Fund managers are expecting robust earnings to spell good news for equities over the next few months. Of those in the Barron’s autumn survey, 64% describe themselves as bullish. “Stock prices have not kept pace with earnings growth in the past few months,” says Thomas Hull of Lowry Hill; he forecasts that markets will make up this ground quickly, with the Dow Jones reaching 12,450 by year-end and 13,100 by mid-2007.

Meanwhile, the fact that profits remained strong despite a very weak third quarter for US GDP growth suggests that a severe slowdown may be avoided, says van Dijk. “One can easily make an intellectually coherent case for a recession next year. However, there has never been a recession where earnings grow at anything close to a double-digit rate. This is the elephant in the room that must be explained by any recession predictor.”

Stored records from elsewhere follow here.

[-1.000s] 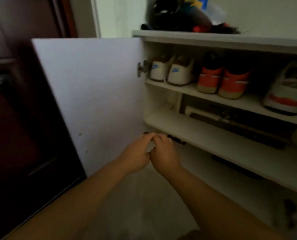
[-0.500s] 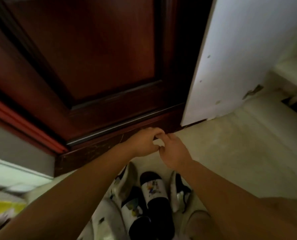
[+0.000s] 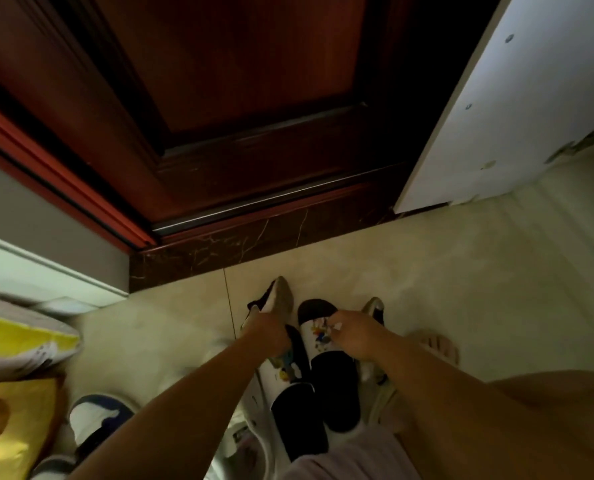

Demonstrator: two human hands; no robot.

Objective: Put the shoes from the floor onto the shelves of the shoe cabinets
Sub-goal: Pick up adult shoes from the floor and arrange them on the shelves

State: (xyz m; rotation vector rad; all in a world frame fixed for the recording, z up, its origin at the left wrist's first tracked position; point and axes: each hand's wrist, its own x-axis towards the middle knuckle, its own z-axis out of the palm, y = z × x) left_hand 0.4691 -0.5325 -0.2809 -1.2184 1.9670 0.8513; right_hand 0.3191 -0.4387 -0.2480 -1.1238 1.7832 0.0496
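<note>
While the black slippers [image 3: 333, 386] are lying side by side on the floor [image 3: 461, 289], toes pointing towards the door [image 3: 236, 81], both hands are reaching down onto their front halves. The right hand [image 3: 356, 336] is pinching the near edge of the white printed strap of the right slipper [image 3: 318, 337], its fingertips curling onto the strap and the rest of the hand hanging over that slipper's outer side. The left hand [image 3: 269, 329] is sitting just beside it, over the toe of the left slipper [image 3: 300, 417], with its fingers curling downward; they are hiding what they are closing on, so I cannot tell whether it is this slipper or the beige sneaker [image 3: 280, 294] leaning against it. A second sneaker [image 3: 375, 306] is peeking out just beyond the right hand. Pale shoes are lying under and beside the slippers, too blurred to make out. A bare foot [image 3: 441, 348] is resting on the floor to the right, and a white and blue shoe [image 3: 98, 414] is lying well apart to the left, near a yellow printed bag [image 3: 21, 337]. Beyond the shoes, a dark marble threshold [image 3: 236, 244] is running below the door, and a white cabinet door [image 3: 513, 116] is standing open at the right
</note>
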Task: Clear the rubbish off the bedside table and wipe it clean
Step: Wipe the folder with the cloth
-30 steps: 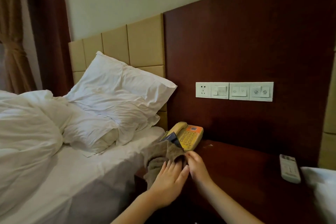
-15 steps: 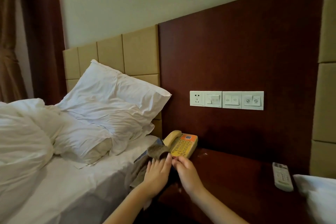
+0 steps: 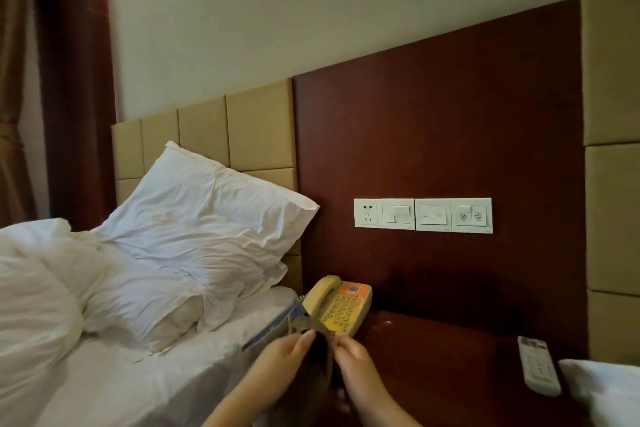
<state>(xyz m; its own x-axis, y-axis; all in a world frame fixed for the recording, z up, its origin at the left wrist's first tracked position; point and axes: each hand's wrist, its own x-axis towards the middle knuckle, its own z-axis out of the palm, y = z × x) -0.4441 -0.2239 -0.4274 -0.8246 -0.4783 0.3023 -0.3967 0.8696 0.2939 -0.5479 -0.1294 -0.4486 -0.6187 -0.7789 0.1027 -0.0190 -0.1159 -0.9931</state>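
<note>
A brown cleaning cloth [image 3: 313,367] hangs between my two hands at the left front of the dark wooden bedside table [image 3: 443,357]. My left hand [image 3: 284,359] grips its left edge and my right hand [image 3: 355,362] pinches its right edge near the top. Most of the cloth droops down between my forearms in shadow. Just behind the cloth sits a yellow telephone [image 3: 337,305] with an orange panel. A small pale speck [image 3: 387,323] lies on the table top to the right of the telephone.
A white remote control [image 3: 538,366] lies at the table's right side beside a white pillow corner [image 3: 602,388]. Left of the table is the bed with a pillow [image 3: 204,218] and rumpled duvet. A socket and switch panel [image 3: 422,216] sits on the wooden wall panel.
Both hands lifted the cloth from lying bunched at the table's left edge and now hold it up by its top edges. The view has tilted upward.
</note>
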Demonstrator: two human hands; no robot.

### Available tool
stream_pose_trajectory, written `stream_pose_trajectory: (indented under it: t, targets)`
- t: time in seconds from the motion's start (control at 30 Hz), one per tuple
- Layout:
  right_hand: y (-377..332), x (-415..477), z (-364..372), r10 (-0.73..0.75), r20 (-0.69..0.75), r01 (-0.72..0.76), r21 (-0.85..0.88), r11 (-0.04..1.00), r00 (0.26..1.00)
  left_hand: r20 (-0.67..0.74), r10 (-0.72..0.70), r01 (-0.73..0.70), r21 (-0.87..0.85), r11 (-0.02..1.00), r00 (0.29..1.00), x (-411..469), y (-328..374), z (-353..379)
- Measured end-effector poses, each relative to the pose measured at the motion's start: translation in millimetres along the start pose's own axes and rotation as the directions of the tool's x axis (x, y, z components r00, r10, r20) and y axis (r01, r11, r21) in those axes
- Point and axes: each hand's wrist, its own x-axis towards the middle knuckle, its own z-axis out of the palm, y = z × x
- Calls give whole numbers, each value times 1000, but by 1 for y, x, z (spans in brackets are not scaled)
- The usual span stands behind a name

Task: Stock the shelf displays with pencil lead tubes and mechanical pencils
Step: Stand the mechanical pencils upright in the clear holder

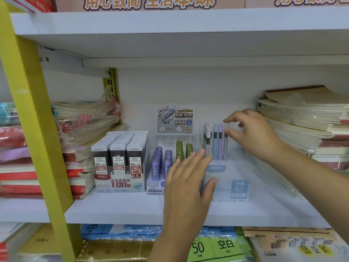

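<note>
L hand (188, 180) against clear display (228, 178); grey pencil (225, 148) in R hand (255, 137) pinch

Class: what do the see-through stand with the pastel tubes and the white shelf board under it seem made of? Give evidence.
See-through stand: likely clear glossy plastic; the shelf shows through it. White shelf board: smooth matt painted surface, perhaps metal or laminate; cannot tell.
</note>
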Motion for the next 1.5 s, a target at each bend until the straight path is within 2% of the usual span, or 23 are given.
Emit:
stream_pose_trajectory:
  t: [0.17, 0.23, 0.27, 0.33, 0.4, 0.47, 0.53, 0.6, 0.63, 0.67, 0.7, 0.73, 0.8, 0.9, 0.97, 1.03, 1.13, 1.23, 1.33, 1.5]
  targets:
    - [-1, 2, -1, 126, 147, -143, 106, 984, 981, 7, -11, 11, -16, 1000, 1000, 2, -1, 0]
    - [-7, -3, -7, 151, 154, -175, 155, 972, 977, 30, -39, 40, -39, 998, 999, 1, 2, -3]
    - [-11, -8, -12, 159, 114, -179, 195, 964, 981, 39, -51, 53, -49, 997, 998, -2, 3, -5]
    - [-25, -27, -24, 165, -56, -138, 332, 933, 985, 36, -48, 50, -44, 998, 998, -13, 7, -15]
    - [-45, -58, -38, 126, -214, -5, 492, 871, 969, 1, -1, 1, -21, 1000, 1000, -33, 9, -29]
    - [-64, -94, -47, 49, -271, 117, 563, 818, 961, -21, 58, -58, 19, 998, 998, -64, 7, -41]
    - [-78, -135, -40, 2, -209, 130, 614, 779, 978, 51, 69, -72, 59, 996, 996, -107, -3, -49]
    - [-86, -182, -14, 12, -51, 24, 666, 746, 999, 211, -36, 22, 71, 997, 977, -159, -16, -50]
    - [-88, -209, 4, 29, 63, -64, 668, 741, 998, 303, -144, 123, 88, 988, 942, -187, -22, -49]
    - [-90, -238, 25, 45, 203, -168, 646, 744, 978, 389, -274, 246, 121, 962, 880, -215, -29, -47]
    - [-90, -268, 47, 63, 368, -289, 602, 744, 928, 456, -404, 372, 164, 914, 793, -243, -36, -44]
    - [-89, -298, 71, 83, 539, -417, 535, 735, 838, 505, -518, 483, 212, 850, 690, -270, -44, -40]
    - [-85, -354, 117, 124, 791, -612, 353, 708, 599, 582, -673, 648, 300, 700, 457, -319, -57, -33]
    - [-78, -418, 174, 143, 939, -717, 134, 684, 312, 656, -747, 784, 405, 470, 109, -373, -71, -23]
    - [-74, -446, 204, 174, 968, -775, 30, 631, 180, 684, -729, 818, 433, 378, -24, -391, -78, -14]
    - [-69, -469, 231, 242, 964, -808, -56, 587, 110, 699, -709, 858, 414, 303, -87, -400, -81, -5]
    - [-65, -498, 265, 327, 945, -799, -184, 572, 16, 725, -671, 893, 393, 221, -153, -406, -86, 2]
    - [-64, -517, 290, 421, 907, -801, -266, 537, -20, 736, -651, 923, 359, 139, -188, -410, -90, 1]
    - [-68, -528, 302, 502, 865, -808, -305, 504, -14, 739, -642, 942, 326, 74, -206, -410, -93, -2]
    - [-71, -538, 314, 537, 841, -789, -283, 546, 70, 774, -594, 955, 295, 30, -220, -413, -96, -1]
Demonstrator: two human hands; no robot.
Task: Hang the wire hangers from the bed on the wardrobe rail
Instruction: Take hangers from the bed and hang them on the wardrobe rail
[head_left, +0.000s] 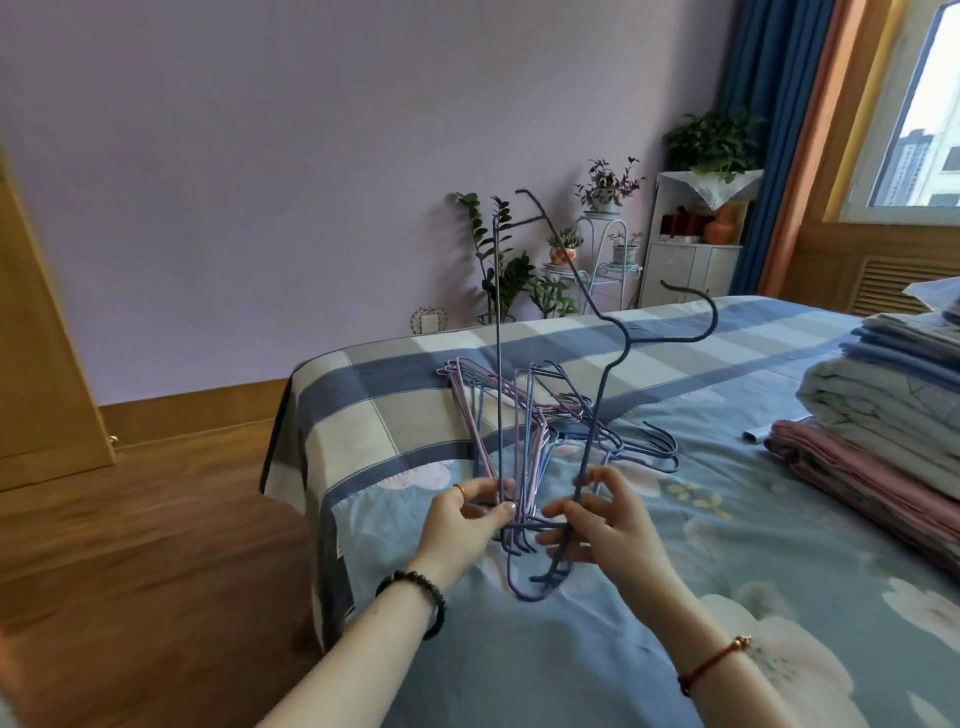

But there’s a simple explanation, reckons David Rosenberg of Merrill Lynch. Earnings growth is not as good as it looks. Comparing GDP growth with earnings growth is misleading because the two numbers are not calculated in the same way. In addition, earnings growth has been flattered by several factors, such as share buybacks and by comparison with the Hurricane Katrina-depressed third quarter of 2005. If you recalculate earnings on the same basis as GDP, you get a 12% annual growth rate for earnings in the third quarter of 2006 – still decent, but decelerating from 15% in the second quarter, 16% in the first and 20% in the fourth quarter of 2005.

More importantly, the 10.5% earnings growth forecast by analysts for the current quarter would be a decline of 6.5% if measured in the same way as GDP. With productivity growth slowing, labour costs building and domestic demand weakening, “the profits recession has already started. It’s just not evident yet in the year-over-year numbers”.